Kristi Schrock, Nicole’s mother, complains over a particular pair of cowboy boots that have been nothing but trouble—“We tried to dye them, and they came out looking this dead-meat grey color,” she says, shaking her head. All the outfits are hung, in order, with the corresponding bags of jewelry, cowboy hat, belt buckle, and boots that will be worn, a heavy mass of rhinestones, leather, Western shirts, and embroidery. Nicole runs through her speech about Oregon a few times, and Mackenzie gives last-minute advice.

I ask Barbara about Nicole’s chances. “Nicole is a strong contender,” she says. “But every state will be sending their Nicole.”

“Our Western way of life”

Everyone at Miss Rodeo America gets a chaperone. The contestants get chaperones. The judges get a chaperone. The reporter gets a chaperone. If the contestants want to go to the bathroom, a chaperone has to go with them. The constant chaperoning gets to some of them, particularly the older ones.

One 25-year-old, who has graduated college, has a career, and lives on her own, says it makes her feel like a child. One mother whispers that her daughter said if she could leave the pageant she would, just to escape the chaperones. As long as she could take all her clothes with her.

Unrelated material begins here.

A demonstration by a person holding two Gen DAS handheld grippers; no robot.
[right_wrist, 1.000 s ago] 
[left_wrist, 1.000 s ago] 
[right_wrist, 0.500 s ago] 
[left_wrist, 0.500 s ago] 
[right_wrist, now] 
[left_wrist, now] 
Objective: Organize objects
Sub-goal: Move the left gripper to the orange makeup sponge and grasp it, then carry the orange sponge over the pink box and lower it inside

This vigilance is informed by a larger feeling that the rodeo family is misunderstood, misjudged, and perhaps even under attack from those outside the life. Outsiders are looked on with suspicion. It is not the most welcoming community

“Our Western way of life” is mentioned at nearly every event, and is understood to mean any number of things: agriculture, horsemanship, conservative social values, and the beautiful young women and brave men who carry the banner of the American West when everyone else has forgotten.

And then, of course, there is the fact that the contestants are staying in a hotel that contains more rooms than there are people in most of their hometowns.

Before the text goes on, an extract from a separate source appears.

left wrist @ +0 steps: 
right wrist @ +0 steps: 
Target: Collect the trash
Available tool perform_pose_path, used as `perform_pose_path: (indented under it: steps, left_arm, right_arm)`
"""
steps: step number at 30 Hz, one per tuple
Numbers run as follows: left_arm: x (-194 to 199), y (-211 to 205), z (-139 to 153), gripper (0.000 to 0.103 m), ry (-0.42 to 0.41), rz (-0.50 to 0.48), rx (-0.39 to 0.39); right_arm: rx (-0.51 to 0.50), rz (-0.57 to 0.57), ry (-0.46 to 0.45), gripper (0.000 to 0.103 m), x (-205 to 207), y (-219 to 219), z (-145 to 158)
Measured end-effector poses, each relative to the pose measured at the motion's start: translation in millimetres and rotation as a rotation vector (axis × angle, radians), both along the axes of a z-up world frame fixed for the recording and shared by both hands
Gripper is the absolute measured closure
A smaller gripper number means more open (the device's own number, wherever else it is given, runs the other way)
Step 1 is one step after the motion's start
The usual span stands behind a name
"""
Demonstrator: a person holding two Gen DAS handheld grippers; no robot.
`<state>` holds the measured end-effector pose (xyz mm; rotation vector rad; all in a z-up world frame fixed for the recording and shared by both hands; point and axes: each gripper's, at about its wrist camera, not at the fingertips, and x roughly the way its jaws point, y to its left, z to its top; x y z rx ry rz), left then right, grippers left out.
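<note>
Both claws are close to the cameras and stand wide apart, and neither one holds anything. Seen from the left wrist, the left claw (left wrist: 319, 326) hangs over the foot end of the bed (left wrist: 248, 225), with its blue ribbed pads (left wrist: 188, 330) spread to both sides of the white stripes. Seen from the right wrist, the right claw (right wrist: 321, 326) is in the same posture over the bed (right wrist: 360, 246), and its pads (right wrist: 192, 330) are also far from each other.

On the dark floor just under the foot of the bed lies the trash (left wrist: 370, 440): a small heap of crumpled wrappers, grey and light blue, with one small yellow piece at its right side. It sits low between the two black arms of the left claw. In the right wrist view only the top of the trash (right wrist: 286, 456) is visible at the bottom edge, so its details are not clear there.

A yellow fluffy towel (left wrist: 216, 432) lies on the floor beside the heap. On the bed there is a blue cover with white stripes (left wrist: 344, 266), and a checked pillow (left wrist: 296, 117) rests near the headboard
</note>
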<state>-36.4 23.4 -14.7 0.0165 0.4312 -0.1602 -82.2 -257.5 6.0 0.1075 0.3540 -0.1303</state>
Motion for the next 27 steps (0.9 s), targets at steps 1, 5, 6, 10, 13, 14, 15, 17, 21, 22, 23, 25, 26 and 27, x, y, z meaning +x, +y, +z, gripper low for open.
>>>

During a sawmill tour, the owner asks the queens if they have headshots to sign, and they happily oblige. Twenty minutes later, the photos are pinned up to the old wooden walls, and Gillian SnapChats the tableau as they walk by.

“Why would you be all over your boyfriend if you’re at work?”

The conservatism of this world goes far beyond the chaperones. State queens cannot be married, or ever have been married. They cannot have a child, or have ever been pregnant. Many of them are not supposed to travel with unrelated males.

They are allowed to have boyfriends — sort of. It should not be obvious while they are “queening.” During the Oregon trip, one of the rodeo queen’s boyfriends surprised her by returning, two months ahead of schedule, from his contracting job in Iraq and driving out from the Midwest. The two were holding hands during a tour, and a chaperone sniffed: “She shouldn’t be doing that. If they really need that much time together, she should head home.”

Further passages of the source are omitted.